The Squeakquel was directed by Betty Thomas, a former actress (TV’s Hill Street Blues, Used Cars) who switched to directing such unassuming crowd-pleasers as The Brady Bunch Movie, Doctor Dolittle, 28 Days, and I Spy. Sometime in the Eighties, she guest-starred on SCTV in an extended skit with John Candy called “South Sea Sinner,” set in a dive called Cognac’s Bottom of the Barrel Club. The club’s host, a mock-sinister, white-suited fugitive named Cognac (Candy), books the all-time loser acts — washed-up showbiz refugees from the States: Paul Revere from Paul Revere and the Raiders featuring Mark Lindsey, Sandler and Young, etc. Moral of this story: Alvin and the Chipmunks will never join the Bottom of the Barrel Club. Despite blistering our ears for 51 years, they’re as popular as ever.

Nothing too complicated about It’s Complicated — it’s just as much an entertainment formula as the Chipmunks flick, the main difference being that it’s aimed at that audience’s grandparents.

Jane (Meryl Streep) runs a successful (what else?) Santa Barbara restaurant and bakery — but she’s unhappy, a lonely divorcée.
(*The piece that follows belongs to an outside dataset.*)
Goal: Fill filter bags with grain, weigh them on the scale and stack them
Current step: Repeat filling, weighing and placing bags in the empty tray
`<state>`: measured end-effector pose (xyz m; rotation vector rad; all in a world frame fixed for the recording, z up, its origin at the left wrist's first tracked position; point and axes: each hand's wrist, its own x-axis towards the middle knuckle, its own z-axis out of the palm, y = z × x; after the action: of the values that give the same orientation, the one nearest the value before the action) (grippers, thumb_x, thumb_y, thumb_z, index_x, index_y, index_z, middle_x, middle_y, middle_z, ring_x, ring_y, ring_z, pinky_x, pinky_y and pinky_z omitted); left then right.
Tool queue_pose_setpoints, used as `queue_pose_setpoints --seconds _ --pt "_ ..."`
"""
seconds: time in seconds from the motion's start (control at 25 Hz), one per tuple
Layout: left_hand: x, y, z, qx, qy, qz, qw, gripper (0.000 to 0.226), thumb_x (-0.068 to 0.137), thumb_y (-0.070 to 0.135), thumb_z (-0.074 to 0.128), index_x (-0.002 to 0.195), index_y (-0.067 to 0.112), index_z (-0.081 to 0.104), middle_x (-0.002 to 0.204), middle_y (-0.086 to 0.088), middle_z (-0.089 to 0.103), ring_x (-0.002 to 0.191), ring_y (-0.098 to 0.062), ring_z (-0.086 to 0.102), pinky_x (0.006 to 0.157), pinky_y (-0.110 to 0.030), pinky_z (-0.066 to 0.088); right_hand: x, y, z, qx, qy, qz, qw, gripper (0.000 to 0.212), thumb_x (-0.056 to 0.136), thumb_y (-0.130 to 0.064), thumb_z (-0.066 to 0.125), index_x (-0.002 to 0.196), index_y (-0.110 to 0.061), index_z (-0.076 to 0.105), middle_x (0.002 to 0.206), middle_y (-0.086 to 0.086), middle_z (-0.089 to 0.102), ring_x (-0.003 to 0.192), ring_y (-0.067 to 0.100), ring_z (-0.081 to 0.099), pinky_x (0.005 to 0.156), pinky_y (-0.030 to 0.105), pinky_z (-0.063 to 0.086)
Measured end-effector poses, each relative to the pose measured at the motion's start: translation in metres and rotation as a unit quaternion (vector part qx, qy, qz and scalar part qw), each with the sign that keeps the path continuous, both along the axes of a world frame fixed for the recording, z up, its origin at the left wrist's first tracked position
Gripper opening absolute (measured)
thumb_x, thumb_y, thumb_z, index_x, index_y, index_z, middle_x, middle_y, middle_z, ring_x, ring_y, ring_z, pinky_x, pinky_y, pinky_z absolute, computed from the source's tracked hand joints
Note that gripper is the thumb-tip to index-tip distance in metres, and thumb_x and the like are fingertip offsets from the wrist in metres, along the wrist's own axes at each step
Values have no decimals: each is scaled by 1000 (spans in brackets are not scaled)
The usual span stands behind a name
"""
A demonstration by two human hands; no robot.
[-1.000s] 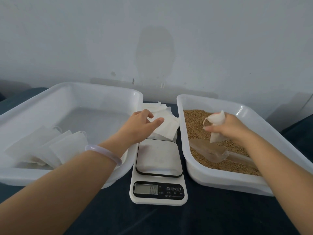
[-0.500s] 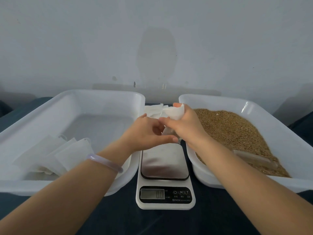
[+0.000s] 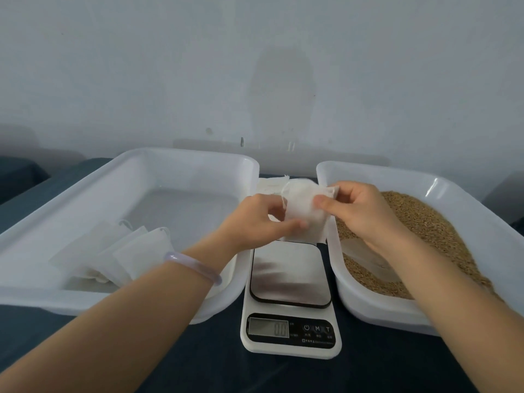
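A pale grey-blue wall [image 3: 255, 66] fills the upper half of the view, with a faint darker patch [image 3: 283, 89] near its middle and a few small marks [image 3: 242, 141] low down. Below it, a table [image 3: 283, 375] covered in dark blue cloth runs across the foreground. Two white plastic trays stand on it, well apart: the left tray [image 3: 181, 156] and the right tray [image 3: 397, 170]. A translucent lilac bangle [image 3: 195, 266] circles the left wrist.
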<state>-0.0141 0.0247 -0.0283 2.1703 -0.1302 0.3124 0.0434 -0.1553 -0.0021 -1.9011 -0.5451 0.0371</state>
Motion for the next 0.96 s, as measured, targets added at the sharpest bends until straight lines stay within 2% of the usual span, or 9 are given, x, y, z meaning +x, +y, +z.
queue_pose_setpoints --seconds 0.12,0.24,0.28,0.4,0.52,0.64,0.76,0.88,0.96 --pt "-1 1 0 10 -29 10 999 17 75 24 78 76 10 68 75 -7 65 69 -12 57 56 -15 46 -4 5 -5 -66 -22 48 996 32 80 -24 73 88 6 65 90 28 64 71 17 55 70 30 42" --pt "1 3 0 137 -23 23 990 30 77 26 71 61 6 56 62 -12 54 64 -18 46 58 -25 32 -7 10 -7 -196 -53 92 975 35 79 -36 72 86 -2 67 77 13 67 69 18 58 63 24 42" --pt "2 2 0 201 -7 17 979 33 78 30 66 57 10 51 59 -9 52 66 -21 46 63 -25 32 -8 11 -8 -243 -71 95 963 33 79 -39 71 86 -7 68 72 5 65 70 16 58 62 22 41" --pt "3 -2 1 346 32 -3 938 34 79 32 59 53 21 40 55 6 46 72 -22 48 95 -24 27 -11 14 -8 -345 -104 91 929 36 80 -46 68 91 -13 68 72 -8 58 78 14 55 64 21 31" --pt "3 -2 4 346 32 -6 938 24 70 43 50 66 21 58 68 4 63 80 -21 57 99 -25 27 -14 19 -4 -427 -125 104 890 25 78 -44 69 73 -20 61 64 -12 48 75 16 48 65 26 27" --pt "2 2 3 321 30 -9 947 35 66 48 48 75 20 65 78 4 69 85 -17 58 94 -22 26 -14 23 -5 -464 -139 106 868 42 79 -39 67 52 -20 42 51 -8 36 62 16 40 79 29 32" --pt "5 1 0 365 43 -22 930 23 77 43 63 75 21 68 69 5 64 80 -15 57 105 -27 20 -13 27 -7 -492 -147 101 852 42 80 -42 65 50 -22 44 49 -8 38 57 10 40 87 35 26" --pt "8 -4 2 387 60 -31 919 14 79 35 65 80 23 71 62 10 55 78 -16 53 107 -32 17 -12 31 -9 -515 -150 100 838 34 80 -40 65 54 -25 50 50 -9 42 59 5 41 90 38 25" --pt "5 -5 3 390 58 -36 918 14 80 35 62 84 24 70 69 10 58 85 -17 55 111 -34 14 -13 32 -10 -507 -154 98 842 31 79 -41 65 56 -26 51 52 -10 43 60 5 41 96 39 24"
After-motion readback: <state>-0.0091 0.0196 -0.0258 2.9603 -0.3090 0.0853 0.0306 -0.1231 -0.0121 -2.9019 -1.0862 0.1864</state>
Streep most often plays a “successful” character these days (the mother superior in Doubt notwithstanding). She’s a major star despite being of a certain age, and she’s earned the right to portray characters tailored to flattering specifications if that’s what she wants.

Joan Crawford portrayed a successful restaurant owner in Mildred Pierce, but Mildred’s daughter ended up cheating on her with her mother’s man — none of that rough stuff for Streep’s Jane. If some producers want a divorcée that lives in a trailer, works a minimum-wage job, and has to smuggle illegals across the frozen Canadian border in order to pay her bills, they call Melissa Leo. But if they’re looking for someone to play a woman who owns a thriving business; lives in a beautiful, rambling ranch home set into the Santa Barbara hills; has three almost-grown, soon-to-be-successful children; and yet pines for the masculine presence that’s missing from her life, Streep’s the smart choice.
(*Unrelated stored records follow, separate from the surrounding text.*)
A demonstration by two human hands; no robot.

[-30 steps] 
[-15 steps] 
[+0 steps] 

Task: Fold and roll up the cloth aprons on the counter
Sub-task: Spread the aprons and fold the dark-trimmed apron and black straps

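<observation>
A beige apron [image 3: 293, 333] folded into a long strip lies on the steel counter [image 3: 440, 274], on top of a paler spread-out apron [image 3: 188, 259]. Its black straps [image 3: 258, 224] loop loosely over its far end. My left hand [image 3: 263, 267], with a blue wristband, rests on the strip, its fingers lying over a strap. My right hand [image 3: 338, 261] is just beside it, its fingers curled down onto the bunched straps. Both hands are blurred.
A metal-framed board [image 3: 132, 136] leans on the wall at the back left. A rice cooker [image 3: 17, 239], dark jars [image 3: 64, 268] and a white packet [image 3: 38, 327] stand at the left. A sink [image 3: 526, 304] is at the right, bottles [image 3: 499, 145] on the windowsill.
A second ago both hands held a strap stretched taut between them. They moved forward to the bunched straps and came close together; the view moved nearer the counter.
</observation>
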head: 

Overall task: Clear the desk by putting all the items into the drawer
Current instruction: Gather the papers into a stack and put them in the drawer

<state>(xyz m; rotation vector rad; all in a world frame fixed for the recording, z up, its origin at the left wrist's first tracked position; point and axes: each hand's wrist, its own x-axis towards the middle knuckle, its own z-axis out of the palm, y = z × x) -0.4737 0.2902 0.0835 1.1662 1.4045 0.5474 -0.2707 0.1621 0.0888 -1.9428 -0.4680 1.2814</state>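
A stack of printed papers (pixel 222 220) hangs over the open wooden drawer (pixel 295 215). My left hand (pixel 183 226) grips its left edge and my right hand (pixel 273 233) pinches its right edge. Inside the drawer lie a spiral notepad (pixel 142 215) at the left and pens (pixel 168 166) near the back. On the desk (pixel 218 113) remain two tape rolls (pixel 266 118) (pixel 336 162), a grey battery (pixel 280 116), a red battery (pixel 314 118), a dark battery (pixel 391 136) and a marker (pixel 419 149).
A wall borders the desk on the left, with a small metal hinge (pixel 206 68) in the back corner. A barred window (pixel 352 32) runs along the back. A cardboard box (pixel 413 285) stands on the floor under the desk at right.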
It’s Complicated is written and directed by Nancy Meyers, whose bubbly chick flicks have set a dubious but, yes, successful standard in lightweight rom-com fare (Private Benjamin, Baby Boom, Father of the Bride, etc.) about women getting into the kind of trouble most women can only dream about.

Jane’s predicament is this: Her ex-husband, a well-fed lawyer named Jake (Alec Baldwin), decides that he misses Jane’s talents — in bed as well as in the kitchen — and so when they coincide in New York for their son’s college graduation, they accidentally on purpose start an affair. Divorced ex-mates reuniting adulterously, tsk tsk. Jake’s current wife is a young harpy named Agness (Lake Bell), and we can see instantly that they’re wrong together. We might say Jake deserves Agness for cheating on Jane in the first place, but let’s let that pass for a moment.

Also courting Jane is Adam, a meek architect (a subdued Steve Martin) who’s helping her add a new wing onto her home. Adam clearly needs someone like Jane, and Jake wants to get back to her home-style pies, but Jane doesn’t quite know what she wants. If anyone other than Streep, Baldwin, and Martin were playing these cardboard characters, we’d retch. But, amazingly, the actors win us over. There’s a moral to this story, too: As Mr. Natural once advised, get the right tools for the job.